- _Problem_
Take the line with "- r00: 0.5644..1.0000" and every line after it, through the end of the listing, and give them again exactly, pictures excluded.

- _Given information_
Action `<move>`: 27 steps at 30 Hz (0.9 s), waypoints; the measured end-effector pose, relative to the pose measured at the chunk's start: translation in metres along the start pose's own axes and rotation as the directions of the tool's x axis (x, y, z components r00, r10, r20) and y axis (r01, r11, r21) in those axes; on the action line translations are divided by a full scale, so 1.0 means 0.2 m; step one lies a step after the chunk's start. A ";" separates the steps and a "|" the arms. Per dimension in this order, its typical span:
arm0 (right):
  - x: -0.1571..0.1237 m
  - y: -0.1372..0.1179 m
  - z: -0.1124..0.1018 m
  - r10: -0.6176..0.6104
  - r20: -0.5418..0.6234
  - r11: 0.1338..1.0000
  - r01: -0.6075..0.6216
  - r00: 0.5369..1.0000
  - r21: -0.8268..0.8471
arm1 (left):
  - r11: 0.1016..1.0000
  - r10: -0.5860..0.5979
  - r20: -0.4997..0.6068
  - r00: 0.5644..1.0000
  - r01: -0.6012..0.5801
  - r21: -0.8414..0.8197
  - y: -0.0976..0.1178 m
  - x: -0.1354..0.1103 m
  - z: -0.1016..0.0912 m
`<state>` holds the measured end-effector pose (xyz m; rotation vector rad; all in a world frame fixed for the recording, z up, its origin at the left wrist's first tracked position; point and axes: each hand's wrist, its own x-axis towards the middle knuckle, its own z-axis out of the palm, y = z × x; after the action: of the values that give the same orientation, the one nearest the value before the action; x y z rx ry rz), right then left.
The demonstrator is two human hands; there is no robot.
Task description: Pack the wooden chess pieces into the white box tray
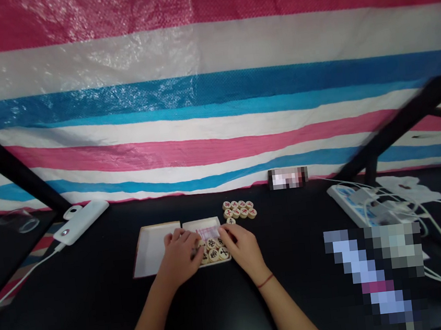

- _Reply_
  - r00: 0.5644..1.0000
  - r01: -0.6012..0.5801
  - r21: -0.8414..0.8197
  - y: -0.0976..0.1178 m
  - x: -0.1354..0.1103 m
  - z: -0.1016..0.0912 m
`<state>` holds the measured end-effector pose (xyz m; rotation vector rad; all in a world frame fixed for the recording, z up, its origin at the left wrist's first tracked position; point and axes: each hand's wrist, its own x-axis towards the middle knuckle, its own z-axis out of the palm, y = z × x; after the action: of the values that give the same orientation, the one nearest the value before the action; x y z rx ry rz), right then left.
The demonstrator is two human hands; there is no robot.
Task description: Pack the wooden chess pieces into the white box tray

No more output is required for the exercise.